KUHLMAN, Kristopher L.1, SASSANI, David C.2, FREEZE, Geoff A.1, HARDIN, Ernest1 and BRADY, Patrick V.3, (1)Applied Systems Analysis & Research Dept. 6224, Sandia National Laboratories, PO Box 5800, Mail Stop 0747, Albuquerque, NM 87185, (2)Nuclear Waste Disposal Research & Analysis Dept. 6222, Sandia National Laboratories, PO Box 5800, Mail Stop 0747, Albuquerque, NM 87185, (3)Geoscience Research & Applications, Dept. 6910, Sandia National Laboratories, P.O. Box 5800, Albuquerque, NM 87185,

The US Department of Energy Office of Nuclear Energy is beginning a 5-year Deep Borehole Field Test to investigate the feasibility of constructing and characterizing two large-diameter boreholes in crystalline basement rock to a depth of 5 km.
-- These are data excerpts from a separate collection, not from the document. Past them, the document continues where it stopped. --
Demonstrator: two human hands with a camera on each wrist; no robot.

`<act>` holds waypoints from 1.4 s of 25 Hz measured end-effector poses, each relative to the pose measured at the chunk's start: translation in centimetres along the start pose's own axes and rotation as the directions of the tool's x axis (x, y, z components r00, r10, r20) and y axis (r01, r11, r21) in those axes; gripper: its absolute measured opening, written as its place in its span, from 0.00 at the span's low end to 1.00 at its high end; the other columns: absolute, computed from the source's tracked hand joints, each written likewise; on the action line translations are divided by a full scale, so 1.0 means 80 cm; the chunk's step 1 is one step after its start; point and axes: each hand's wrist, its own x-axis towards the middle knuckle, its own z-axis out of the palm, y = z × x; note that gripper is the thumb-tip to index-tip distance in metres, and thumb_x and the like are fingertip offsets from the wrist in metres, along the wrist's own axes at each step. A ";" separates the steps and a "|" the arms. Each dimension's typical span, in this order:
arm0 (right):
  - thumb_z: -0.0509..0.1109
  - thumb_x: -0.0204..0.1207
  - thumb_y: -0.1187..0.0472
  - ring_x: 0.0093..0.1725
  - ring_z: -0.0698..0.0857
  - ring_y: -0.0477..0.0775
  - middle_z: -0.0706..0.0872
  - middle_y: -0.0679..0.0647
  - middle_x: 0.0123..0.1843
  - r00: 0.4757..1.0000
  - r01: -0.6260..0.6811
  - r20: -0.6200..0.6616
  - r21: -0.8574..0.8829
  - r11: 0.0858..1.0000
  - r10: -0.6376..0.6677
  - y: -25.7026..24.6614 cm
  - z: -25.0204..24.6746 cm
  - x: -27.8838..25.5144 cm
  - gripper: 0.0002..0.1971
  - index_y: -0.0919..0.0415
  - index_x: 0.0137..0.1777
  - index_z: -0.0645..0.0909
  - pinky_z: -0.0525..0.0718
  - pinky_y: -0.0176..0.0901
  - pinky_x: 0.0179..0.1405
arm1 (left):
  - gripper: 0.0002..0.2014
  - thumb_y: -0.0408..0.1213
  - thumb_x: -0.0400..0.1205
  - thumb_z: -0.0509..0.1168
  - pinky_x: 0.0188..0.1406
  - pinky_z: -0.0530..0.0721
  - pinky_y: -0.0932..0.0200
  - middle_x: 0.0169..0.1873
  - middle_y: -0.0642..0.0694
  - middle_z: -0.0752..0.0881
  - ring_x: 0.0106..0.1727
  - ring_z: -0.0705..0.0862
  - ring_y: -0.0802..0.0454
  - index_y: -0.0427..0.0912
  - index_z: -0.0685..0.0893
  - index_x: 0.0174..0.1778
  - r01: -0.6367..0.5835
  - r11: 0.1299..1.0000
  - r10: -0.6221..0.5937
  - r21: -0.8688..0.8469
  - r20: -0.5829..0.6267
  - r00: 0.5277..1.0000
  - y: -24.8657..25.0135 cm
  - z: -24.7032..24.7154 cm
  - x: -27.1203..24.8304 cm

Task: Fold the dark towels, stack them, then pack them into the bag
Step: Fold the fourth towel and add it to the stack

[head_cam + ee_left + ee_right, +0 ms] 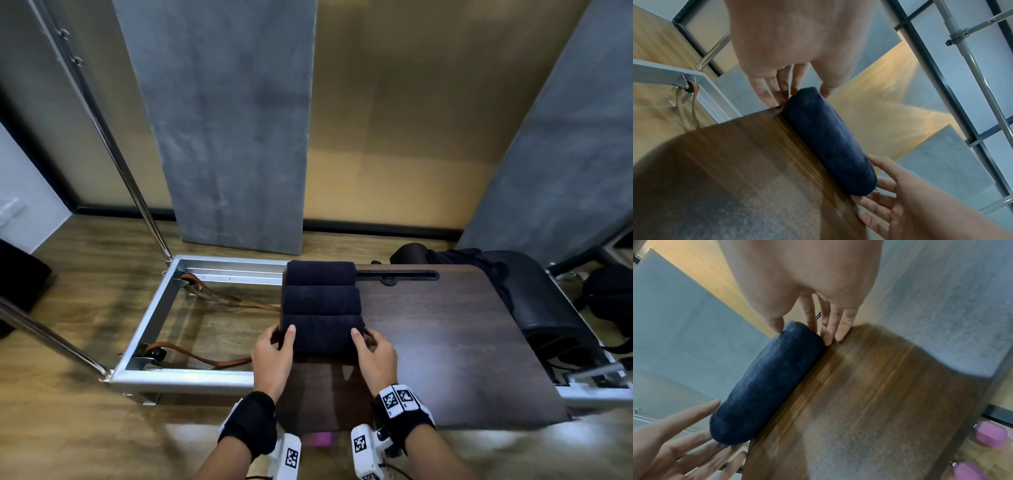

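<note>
1. Left hand (274, 356) sat at the left end of the nearest folded towel (322, 334), thumb laid on top and fingers (777, 91) down against the end face; it clasped that end lightly, and no lift was visible.
2. Towel position: the nearest folded towel lay on the dark wooden board (445, 342), at the board's left edge, closest to the person in a row of three. The middle towel (321, 299) touched it, and the far towel (320, 273) lay beyond that.
3. Long axis: the nearest towel ran left to right across the person, so its two short ends faced the two hands.
4. Right hand (375, 356) mirrored the left at the right end, thumb on top, fingers (842, 327) straight down beside the end with tips on the board.
5. Judgement: both hands stood equally near; stacking would probably call for a two-ended squeeze and lift away from the person.
6. No bag could be identified with certainty.
</note>
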 end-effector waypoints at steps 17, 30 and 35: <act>0.73 0.85 0.57 0.32 0.88 0.54 0.91 0.59 0.38 0.986 -0.104 0.137 0.078 0.991 0.093 0.003 -0.170 0.048 0.10 0.60 0.62 0.85 0.82 0.44 0.29 | 0.15 0.53 0.89 0.68 0.42 0.85 0.54 0.33 0.52 0.89 0.38 0.87 0.59 0.52 0.87 0.39 -0.385 0.913 0.315 0.137 0.366 0.876 0.109 0.139 -0.055; 0.72 0.86 0.56 0.34 0.89 0.57 0.93 0.65 0.43 0.966 -0.111 0.257 0.258 0.960 0.043 0.070 -0.448 0.269 0.09 0.61 0.57 0.89 0.82 0.40 0.27 | 0.12 0.52 0.88 0.68 0.54 0.89 0.48 0.39 0.54 0.91 0.45 0.89 0.55 0.51 0.90 0.45 -0.433 0.845 0.175 0.314 0.603 0.779 0.164 0.477 -0.052; 0.69 0.85 0.62 0.27 0.87 0.56 0.92 0.62 0.37 0.959 -0.272 0.157 0.265 0.925 0.237 0.167 -0.537 0.398 0.09 0.67 0.55 0.89 0.81 0.41 0.27 | 0.10 0.45 0.89 0.69 0.55 0.87 0.48 0.39 0.49 0.92 0.44 0.91 0.50 0.47 0.91 0.45 -0.306 0.891 0.062 0.335 0.579 0.813 0.166 0.604 -0.053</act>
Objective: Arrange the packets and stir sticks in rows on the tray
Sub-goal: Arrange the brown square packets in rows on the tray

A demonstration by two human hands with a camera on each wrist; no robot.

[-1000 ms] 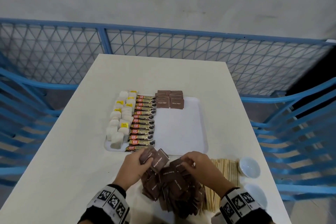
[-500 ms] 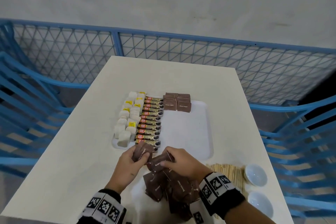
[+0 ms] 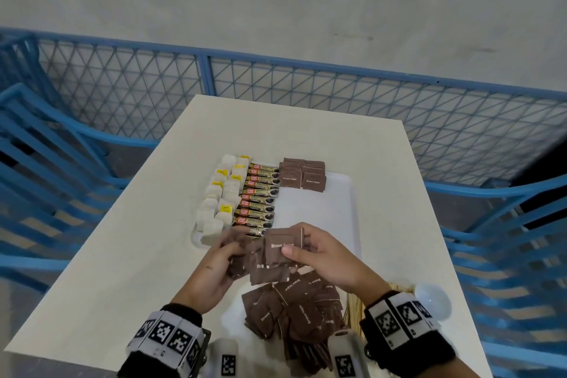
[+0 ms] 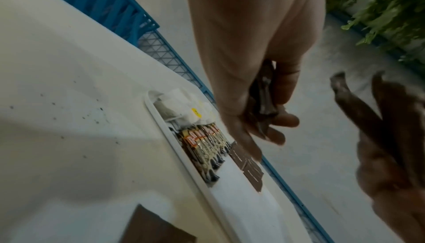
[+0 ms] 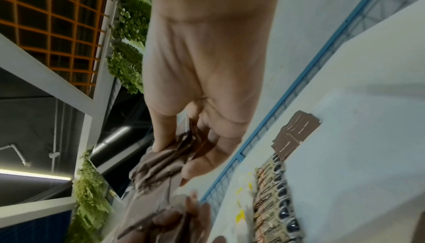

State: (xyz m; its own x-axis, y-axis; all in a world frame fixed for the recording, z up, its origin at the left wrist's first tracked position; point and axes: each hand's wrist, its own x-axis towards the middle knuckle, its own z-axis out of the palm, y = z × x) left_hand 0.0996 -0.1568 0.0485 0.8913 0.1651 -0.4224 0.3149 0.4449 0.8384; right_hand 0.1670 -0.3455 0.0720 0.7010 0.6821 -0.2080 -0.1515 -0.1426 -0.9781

The concept of deep borehole disposal for radioactive waste has some possible advantages over mined repositories, including incremental construction and loading, and the enhanced natural barriers provided by deep continental crystalline basement. Site characterization efforts at a future disposal site would be centered around determining the following characteristics: presence and nature of vertical pore fluid potential gradients, presence of economically exploitable natural resources, and presence of high permeability fault or fracture zone connections to the shallow subsurface. Characterization activities at the field test site will include geomechanical (i.e., rock in situ stress state, and fluid pressure), geological (i.e., rock and fracture infill lithology), hydrological (i.e., quantity of fluid, fluid convection properties, and solute transport mechanisms), and chemical (i.e., rock-water interaction and natural tracers) aspects. We discuss both direct (i.e., sampling and in situ testing) and indirect (i.e., borehole geophysical) methods for efficient and effective characterization of these site features or physical processes in large diameter boreholes with possibly elevated temperature and extensive borehole breakouts. Borehole-based characterization will be demonstrated at the field test site to determine the variability of system state (i.e., stress, pressure, temperature, and chemistry) with depth and interpretation of material and system parameters relevant to numerical site simulation.